5 Replies - 746 Views - Last Post: 10 October 2016 - 03:12 PM

#1 NoYouDidnt  Icon User is offline

  • D.I.C Head

Reputation: 5
  • View blog
  • Posts: 55
  • Joined: 04-July 15

Stuck writing a parser in Haskell

Posted 05 October 2016 - 06:34 AM

Im Haskell newb stuck at trying to build an AST from an input string by first converting it to a list of tokens, and then parsing it recursively.
The point that im stuck at is making the submethods of parse :: [String] -> Ast work together.

This is the grammar that im using, in BNF

    <Block> ::= <Expr>;
    <Expr> ::= <Number> | <App>
    <App> ::= (<Expr>, <Expr>) <Func>
    <Func> ::= + | - | * | \
    <Number> ::= <Digit> | <Digit><Number>
    <Digit> ::= 0 | 1 | .... | 9



I have this type(s):

data Ast = Number Integer | Func String | App Ast [Ast] | Block [Ast] 


I wrote a tokenize method (that is not completely finished, but gives the right idea)

    tokenize :: String -> [String]
    tokenize [] = []
    tokenize xs @ (x : xs')
        | x `elem` t = [x] : tokenize xs'
        | isDigit x = [y | y <- takeWhile isDigit xs] : (tokenize (dropWhile isDigit xs))
        | otherwise = tokenize xs'
            where t = ['+', '-', '*', '/', '(', ')', ';']



To start with, I have the method
    parse :: String -> Ast
    parse xs = parseBlock (tokenize xs)



Then I have these methods that im stuck at writing, trying to make them work together.
    parseBlock :: [String] -> (Ast, [String])

    parseExpr :: [String] -> (Ast, [String])

    parseApp :: [String] -> (Ast, [String])

    parseFunc :: [String] -> (Ast, [String])

    parseNumber :: [String] -> (Ast, [String])



If the input string is e.g. "(14, 27)+;"

it should return (Block [ App (Func "+") [Number 14, Number 12]], []), where the second element should contain the trash that is not parsed.

Now I realise I should make the method parseBlock call the parseExpr, which decides whether to call parseApp or parseNumber etc. But the examples I have found is either different or a bit complicated. Wonder if someone could help me in the right direction I would be very thankful! Thank you.

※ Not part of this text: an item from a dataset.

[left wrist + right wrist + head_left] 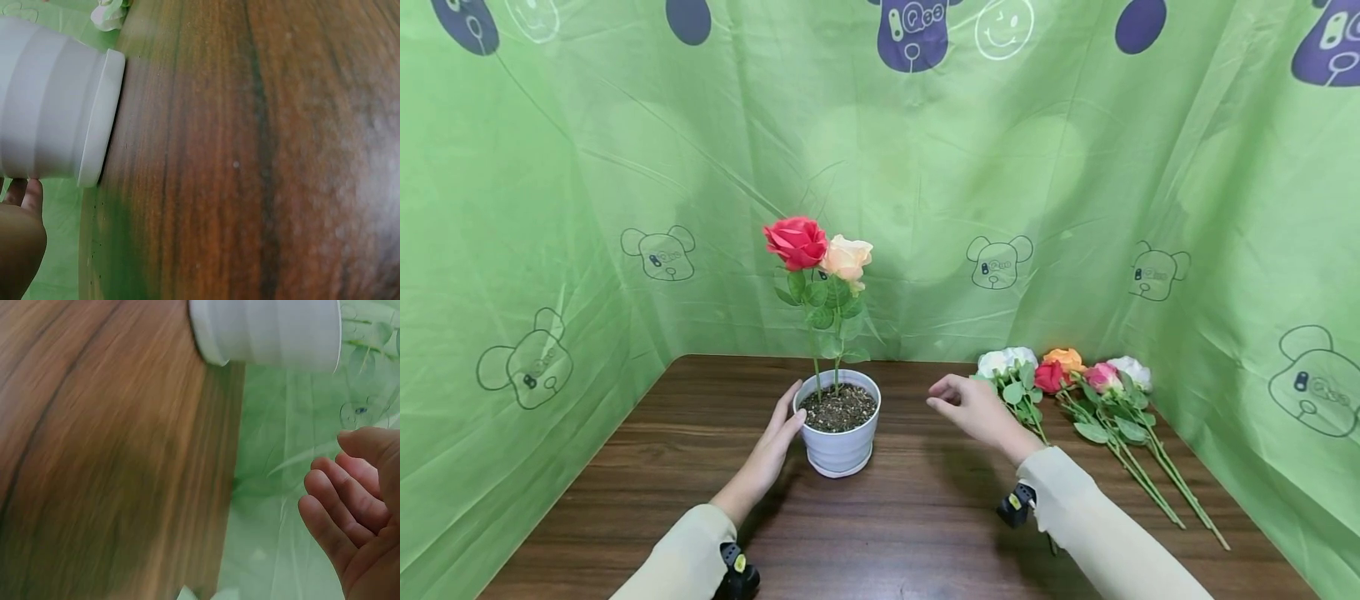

Is This A Good Question/Topic? 0
  • +

Replies To: Stuck writing a parser in Haskell

#2 NoYouDidnt  Icon User is offline

  • D.I.C Head

Reputation: 5
  • View blog
  • Posts: 55
  • Joined: 04-July 15

Re: Stuck writing a parser in Haskell

Posted 06 October 2016 - 03:52 AM

I realise the question is a bit wide. I have gotten a bit further, but stuck on the parseApp method.


This is what I have

data Ast = Number Integer | Func String | App Ast [Ast] | Block [Ast]

parse :: String -> Ast
parse xs = fst (parseBlock (tokenize xs))

parseBlock :: [String] -> (Ast, [String]) 
parseBlock xss = let (a, b ) = parseExpr (init xss) in (Block [a], b ) 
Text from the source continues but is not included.